The Resolution Project: For my New Year’s resolution this year (that being 2011), I decided to try and read all one hundred of the novels picked by Time Magazine as the best since their inception in 1923 to the list’s publication in 2005. I exempted myself from reading ones I’ve already read, leaving some eighty-six or so to read before the end of this year. Some spoilers may lie ahead, so be warned if you’re the type to be bothered by that.

A Passage to India cover

Adela Quested and her soon-to-be mother in law Mrs. Moore have come to Chandrapore, a city in British India, to visit Ronny Heaslop, Adela’s fiancee. Ronny is the Magistrate in the city of Chandrapore, and a prominent member of the expat English society there, in the waning days of the British Raj. Mrs. Moore encounters a Muslim physician named Aziz while investigating a mosque, and a friendship of sorts grows between the two, who bond over accounts of one another’s children and a mutual respect. When Aziz invites the two women on an excursion to the Malabar caves, events are set into motion that will disrupt the balance of power between Hindus, Muslims and the occupying English. Emotions are set bare as the situation threatens to ignite a powder keg of distrust and inequality.

This was a pretty solid read. What I liked most about the book was that not a single character in the story really understood one another, while we the reader benefited from the third person omniscient narration and could see the problems from all sides. Everyone in the book is an outsider, in a way. The two women are obviously so: just off the boat from England, looking to see the mythical “real India”, they are unaware of the preconceptions they bring with them, as well as the tenuous, hard-fought peace they will go on to unknowingly disrupt. I love this quote, by the way: “This pose of ‘seeing India’ which had seduced him to Miss Quested at Chandrapore was only a form of ruling India; no sympathy lay behind it …” (Highlight Location 4613-15). It perfectly describes how I feel about travelling, when “seeing” things almost becomes a way of taking ownership of them, of catching them and diluting them down into a Facebook slideshow of things you did on holiday. You can never get out of your own skin long enough to actually experience a foreign land, the most you can do is translate it into something that makes sense to you.

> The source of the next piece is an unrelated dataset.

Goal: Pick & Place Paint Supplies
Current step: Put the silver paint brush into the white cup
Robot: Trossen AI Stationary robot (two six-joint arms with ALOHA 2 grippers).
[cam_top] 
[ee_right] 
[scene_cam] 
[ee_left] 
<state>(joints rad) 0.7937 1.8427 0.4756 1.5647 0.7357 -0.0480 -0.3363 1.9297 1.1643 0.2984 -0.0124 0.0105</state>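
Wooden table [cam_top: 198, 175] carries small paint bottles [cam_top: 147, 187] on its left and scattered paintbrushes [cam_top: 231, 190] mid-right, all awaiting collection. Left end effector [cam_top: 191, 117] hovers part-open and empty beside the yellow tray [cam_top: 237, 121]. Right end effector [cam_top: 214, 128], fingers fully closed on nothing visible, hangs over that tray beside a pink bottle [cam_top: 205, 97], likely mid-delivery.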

Gotta catch them all, mind expanding travel experiences, that is...

Gotta catch them all, mind expanding travel experiences, that is…

Aziz, on the other hand, is a Muslim, and as such is precluded from experiencing Hindu society to almost the same extent as an English person is. We learn a lot about what Muslim life would have been like at the time, and are helped to understand the theological and social underpinnings that separate Hindu India from Muslim India, which was to become the nation of Pakistan 23 years after the novel’s publication. The book helps us to understand all of the differences between the two cultures, who use the English almost as an intermediary in many cases.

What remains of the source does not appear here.